There’s Something About The Delta Variant They Aren’t Telling You…

Ok, this entire COVID fiasco just continues to get worse minute by minute, hour by hour, and day by day.

Just when you thought you heard the worst of it all, those medical “experts” apparently say to each other, “hold my beer” and come up with something else.

That is exactly what this next article is about and I am telling you if you aren’t shaking your head by now, this story will most certainly have you doing it by the end.

We have seen over the last several months a rise in COVID cases which in the first place seems odd since viruses don’t tend to surge in summer months.

Also, what makes it particularly strange is that while there are surges of COVID it appears the flu has been completely eradicated. Why is that?

It certainly isn’t the working of the flu shot or that people are healthier than they were before. right?

Well, there is a reason for that and I am going to tell you all about it.

According to the latest reports, U.S. patients infected with Covid-19 are not legally allowed to know which strain they are infected with.

Okayyyyyy.

So, if people aren’t allowed to know what strain they have, would it not be unplausible for them possibly fudge the numbers?

Seriously, they have not even isolated the COVID virus so how do we even know if there is a Delta variant.

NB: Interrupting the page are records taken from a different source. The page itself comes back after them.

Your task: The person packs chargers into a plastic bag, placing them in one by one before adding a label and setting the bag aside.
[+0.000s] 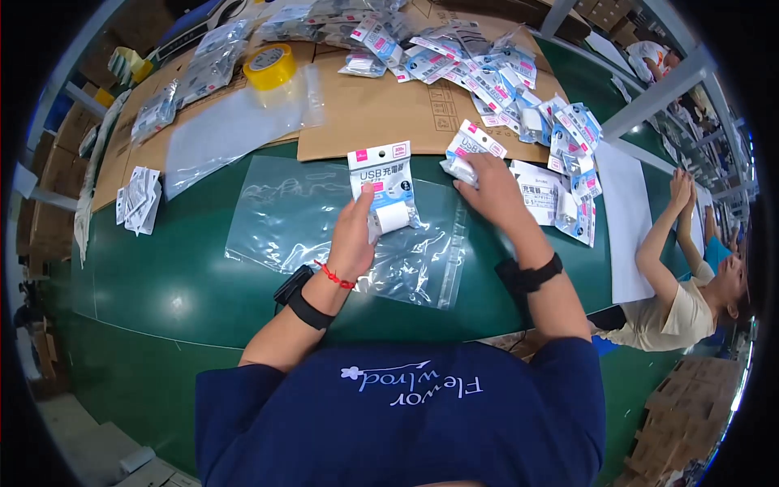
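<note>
My left hand [352, 235] grips a packaged USB charger [395, 213] by its left edge, thumb on the front. The pack has a white header card with a hang hole, and a white charger shows through its clear lower part. To its right, my right hand [497, 191] holds another charger pack [469, 144], its fingers closed over the right side and partly covering it. Under and around my left hand, a clear plastic bag [280, 213] lies flat on the green table [170, 268]. Near my right wrist are more charger packs [535, 195].
A heap of charger packs [487, 77] covers the cardboard [357, 122] at the far side. A yellow tape roll [269, 67] stands on clear bags [223, 138]. Small cards [139, 199] are stacked at left. A co-worker [682, 300] is at right, beside a metal post [649, 101].
</note>
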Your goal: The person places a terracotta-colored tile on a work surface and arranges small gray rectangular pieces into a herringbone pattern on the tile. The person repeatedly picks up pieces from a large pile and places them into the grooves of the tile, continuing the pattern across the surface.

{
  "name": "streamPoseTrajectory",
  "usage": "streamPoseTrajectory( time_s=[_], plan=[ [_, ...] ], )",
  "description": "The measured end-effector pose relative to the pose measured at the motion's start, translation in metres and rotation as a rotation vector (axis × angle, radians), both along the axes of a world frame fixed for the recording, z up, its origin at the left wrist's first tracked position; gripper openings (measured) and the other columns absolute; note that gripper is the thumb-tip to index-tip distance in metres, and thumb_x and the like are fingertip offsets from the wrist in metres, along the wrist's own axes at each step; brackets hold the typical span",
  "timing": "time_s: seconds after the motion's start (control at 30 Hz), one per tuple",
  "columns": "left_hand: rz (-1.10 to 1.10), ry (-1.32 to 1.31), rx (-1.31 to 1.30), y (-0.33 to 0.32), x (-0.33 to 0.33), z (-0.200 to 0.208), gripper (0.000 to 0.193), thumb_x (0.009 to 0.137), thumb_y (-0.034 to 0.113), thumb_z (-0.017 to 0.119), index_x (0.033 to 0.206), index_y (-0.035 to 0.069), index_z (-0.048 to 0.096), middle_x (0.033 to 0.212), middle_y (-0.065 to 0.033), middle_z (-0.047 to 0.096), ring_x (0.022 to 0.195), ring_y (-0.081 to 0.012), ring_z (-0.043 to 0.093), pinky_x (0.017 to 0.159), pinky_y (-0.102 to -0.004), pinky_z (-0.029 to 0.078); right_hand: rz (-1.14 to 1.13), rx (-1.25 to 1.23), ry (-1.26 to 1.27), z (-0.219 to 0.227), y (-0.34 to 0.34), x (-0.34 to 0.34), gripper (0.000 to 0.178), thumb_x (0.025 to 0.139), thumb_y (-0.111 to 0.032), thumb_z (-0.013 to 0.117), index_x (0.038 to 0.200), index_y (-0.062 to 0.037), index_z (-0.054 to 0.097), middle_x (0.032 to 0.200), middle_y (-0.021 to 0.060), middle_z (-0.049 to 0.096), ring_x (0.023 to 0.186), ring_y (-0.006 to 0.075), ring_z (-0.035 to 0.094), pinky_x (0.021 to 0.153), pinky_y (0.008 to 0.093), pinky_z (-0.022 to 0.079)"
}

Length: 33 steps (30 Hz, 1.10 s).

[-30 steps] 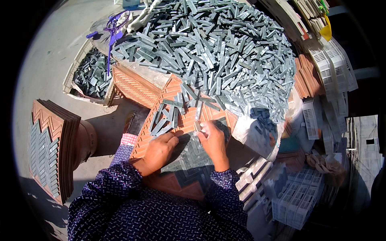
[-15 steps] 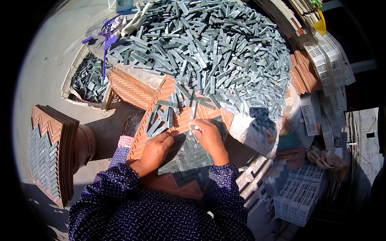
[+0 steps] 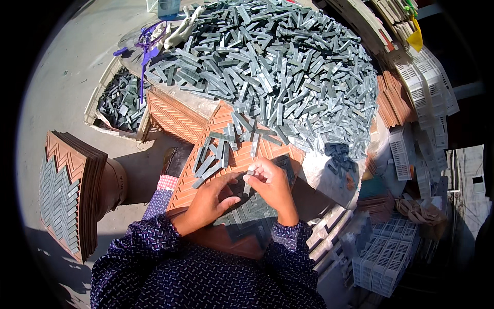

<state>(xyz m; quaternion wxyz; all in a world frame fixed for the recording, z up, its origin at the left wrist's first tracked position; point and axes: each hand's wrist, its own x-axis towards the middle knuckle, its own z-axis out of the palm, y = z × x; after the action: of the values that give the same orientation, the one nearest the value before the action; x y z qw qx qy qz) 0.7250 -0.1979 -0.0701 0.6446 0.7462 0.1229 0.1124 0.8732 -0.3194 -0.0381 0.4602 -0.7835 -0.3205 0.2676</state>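
Note:
A terracotta-coloured herringbone template [image 3: 185, 186] lies in front of me, its lower part filled with dark grey-green stone strips [image 3: 256, 216]. My right hand [image 3: 275, 188] is closed in a pinch on a narrow stone strip [image 3: 246, 187], held over the filled rows. Beside it on the left, my left hand [image 3: 208, 202] hovers over the template, thumb and fingers apart, with nothing visible between them. Several loose strips [image 3: 220, 151] lie on the template's upper left, just beyond my hands.
A large heap of stone strips [image 3: 278, 67] covers the table beyond. Left are a crate [image 3: 91, 109] of stone pieces and a stack of templates [image 3: 92, 201] on a round stand. White plastic crates [image 3: 383, 257] stand at right. White gloves [image 3: 180, 35] lie by the heap.
My right hand has drawn the strip back toward me, off the bare grooves. My left hand has moved right and its fingers have spread. The whole view has shifted slightly.

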Motion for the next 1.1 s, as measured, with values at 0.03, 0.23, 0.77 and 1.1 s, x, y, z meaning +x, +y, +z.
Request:
streamPoseTrajectory(
  time_s=[0.03,0.23,0.77,1.1],
  plan=[
    [-0.044,0.01,-0.283,-0.003,-0.001,-0.01,0.038,0.085,0.008,0.067,0.12,-0.002,0.055,0.1,-0.0111,0.064,0.084,-0.018,0.063,0.076,-0.0306,0.051,0.017,0.048,0.033,-0.005,0.0,-0.003,0.015,0.08,-0.008,0.07,0.086,0.0003,0.06,0.068,0.004,0.062,0.057,0.007,0.056,0.052,0.0246,0.044],
    [-0.156,0.153,-0.747,0.002,-0.009,-0.013,0.022,0.093,0.008,0.06,0.111,-0.003,0.058,0.092,-0.0045,0.064,0.078,-0.0072,0.058,0.07,-0.0241,0.05,-0.011,0.021,0.243,-0.003,0.001,-0.009,0.011,0.09,-0.009,0.061,0.088,0.0021,0.062,0.072,0.0017,0.061,0.058,0.005,0.055,0.051,0.02,0.044],
    [0.831,-0.312,-0.722,0.242,-0.067,-0.026,0.037,0.096,0.023,0.054,0.124,0.001,0.054,0.113,-0.0033,0.062,0.084,-0.0056,0.056,0.072,-0.0159,0.047,-0.22,-0.14,-0.497,-0.048,0.029,0.043,0.023,0.076,-0.012,0.071,0.09,-0.0013,0.055,0.075,0.0165,0.067,0.07,0.0345,0.065,0.064,0.0402,0.051],
    [0.747,-0.081,-0.888,0.174,-0.098,-0.101,0.016,0.093,0.021,0.059,0.104,0.009,0.06,0.089,0.0039,0.061,0.074,-0.0034,0.053,0.065,-0.0151,0.043,-0.16,0.007,0.231,-0.035,0.009,0.045,0.043,0.081,-0.003,0.061,0.123,-0.0036,0.053,0.08,0.0035,0.063,0.071,0.0058,0.053,0.065,0.0214,0.045]
  ],
)
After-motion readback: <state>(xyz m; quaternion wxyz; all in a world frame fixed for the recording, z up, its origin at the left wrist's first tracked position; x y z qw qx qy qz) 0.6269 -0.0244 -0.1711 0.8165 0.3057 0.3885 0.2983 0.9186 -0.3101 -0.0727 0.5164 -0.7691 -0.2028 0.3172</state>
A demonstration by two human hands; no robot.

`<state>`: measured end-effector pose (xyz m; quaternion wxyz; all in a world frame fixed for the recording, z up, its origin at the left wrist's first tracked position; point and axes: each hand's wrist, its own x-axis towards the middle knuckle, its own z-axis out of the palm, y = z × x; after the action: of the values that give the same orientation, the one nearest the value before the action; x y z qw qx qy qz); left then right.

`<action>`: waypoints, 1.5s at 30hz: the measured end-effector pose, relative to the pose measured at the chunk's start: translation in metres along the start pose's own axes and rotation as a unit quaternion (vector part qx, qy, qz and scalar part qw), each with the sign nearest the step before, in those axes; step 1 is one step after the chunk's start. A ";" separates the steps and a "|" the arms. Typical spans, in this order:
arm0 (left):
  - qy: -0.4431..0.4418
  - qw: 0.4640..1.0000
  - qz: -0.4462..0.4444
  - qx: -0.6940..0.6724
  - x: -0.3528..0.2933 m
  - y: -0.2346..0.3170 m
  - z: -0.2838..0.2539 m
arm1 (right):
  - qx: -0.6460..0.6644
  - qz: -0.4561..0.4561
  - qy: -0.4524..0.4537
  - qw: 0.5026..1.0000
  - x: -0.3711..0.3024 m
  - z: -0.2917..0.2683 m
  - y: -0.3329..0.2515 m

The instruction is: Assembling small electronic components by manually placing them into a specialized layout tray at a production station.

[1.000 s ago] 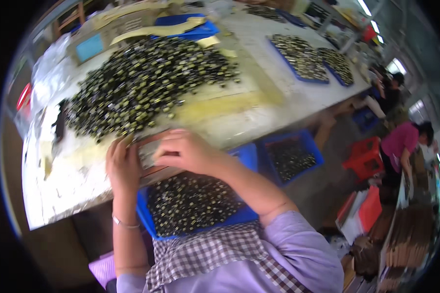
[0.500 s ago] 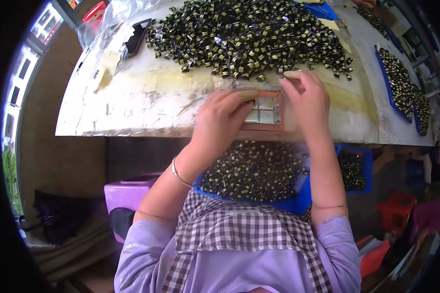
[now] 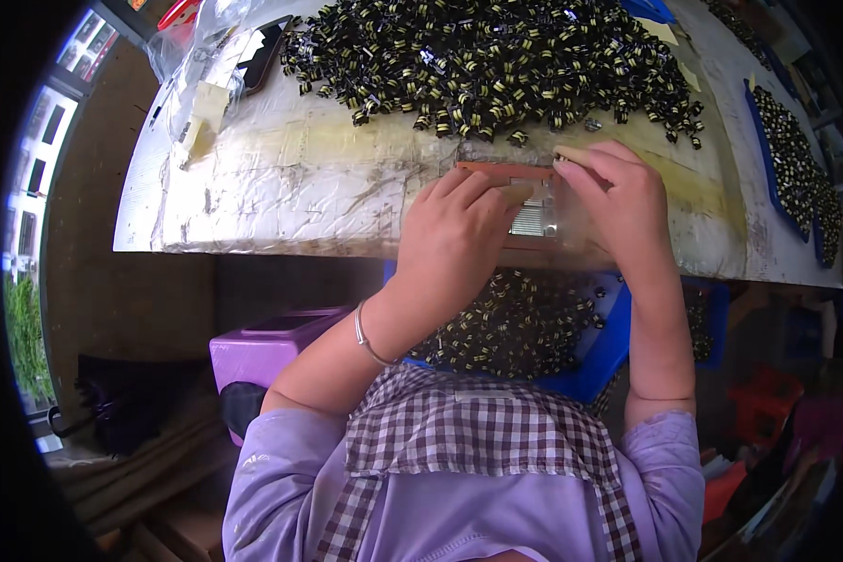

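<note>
An orange-framed plate (image 3: 531, 243) with a ribbed silvery inset lies near the table's front edge. My left hand (image 3: 464, 225) covers its left and middle part, fingers curled down over it and drawn together; what they grip, if anything, is hidden. By the plate's upper right corner, my right hand (image 3: 618, 183) is closed in a pinch, with a small dark piece (image 3: 560, 158) between thumb and forefinger. Beyond both hands spreads a large heap of small black-and-yellow parts (image 3: 478, 70).
Below the table edge, a blue tray (image 3: 612, 342) of similar parts sits close to my apron. More parts fill blue trays (image 3: 779, 201) at the right. A dark cut-out object (image 3: 264, 56) and clear plastic lie at the far left. A purple box (image 3: 276, 347) stands below left.
My left hand has shifted right across the plate and now hides more of its inset. My right hand stays pinched near the plate's upper right corner. The whole view has shifted slightly.
</note>
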<state>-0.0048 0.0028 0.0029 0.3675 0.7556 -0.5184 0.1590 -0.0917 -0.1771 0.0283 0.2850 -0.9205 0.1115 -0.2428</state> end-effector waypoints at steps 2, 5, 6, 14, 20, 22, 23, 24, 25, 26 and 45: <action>0.001 1.000 -0.005 -0.004 0.000 0.000 0.001 | -0.015 0.064 0.006 0.998 0.002 0.002 0.000; -0.003 1.000 -0.014 -0.003 -0.001 0.001 0.000 | 0.009 0.056 0.038 0.998 -0.001 0.006 0.001; -0.005 0.999 -0.014 -0.032 0.001 0.001 -0.003 | 0.009 0.057 0.039 0.998 -0.003 0.006 -0.001; 0.070 0.983 -0.149 0.078 0.024 -0.056 -0.016 | 0.065 -0.111 -0.063 0.990 -0.009 0.014 -0.013; 0.031 0.990 -0.136 0.025 0.018 -0.060 -0.021 | 0.107 -0.099 -0.044 0.988 -0.008 0.019 -0.010; 0.038 0.987 -0.157 0.011 0.018 -0.050 -0.024 | 0.100 -0.106 -0.040 0.989 -0.007 0.019 -0.011; 0.038 0.987 -0.157 0.009 0.016 -0.044 -0.023 | 0.090 -0.103 -0.049 0.989 -0.006 0.018 -0.012; 0.054 0.984 -0.162 -0.046 0.014 -0.038 -0.022 | 0.080 -0.099 -0.057 0.990 -0.005 0.017 -0.013; 0.071 0.978 -0.168 -0.100 0.011 -0.031 -0.022 | 0.079 -0.100 -0.058 0.990 -0.006 0.017 -0.014; 0.056 0.978 -0.166 -0.115 0.008 -0.026 -0.020 | 0.077 -0.094 -0.056 0.991 -0.007 0.017 -0.015; -0.067 0.972 -0.203 -0.096 0.008 -0.001 -0.018 | -0.050 -0.065 0.088 0.993 0.014 0.039 -0.011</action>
<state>0.0015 0.0111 0.0198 0.4270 0.8154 -0.3904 -0.0205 -0.0590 -0.1543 0.0121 0.2118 -0.9138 0.0885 -0.3351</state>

They also have zero data to substantiate any claims about the Delta variant since they aren’t collecting very much data on variants at all—according to their own admissions in these latest reports.

Finally, if people aren’t allowed to know which strain they’re infected with, who is to say they’re infected with c-19 in the first place?

Here’s what we currently know about this:

Business Insider claimed:

The Centers for Medicare and Medicaid Service (CMS), which oversees the regulatory process for US labs, requires genome-sequencing tests to be federally approved before their results can be disclosed to doctors or patients. These are the tests that pick up on variants, but right now, there’s little incentive for the labs to do the work to validate those tests.

“I don’t think there’s a lot of motivation, quite honestly, to get that done,” Kelly Wroblewski, director of infectious diseases at the Association of Public Health Laboratories, told Insider.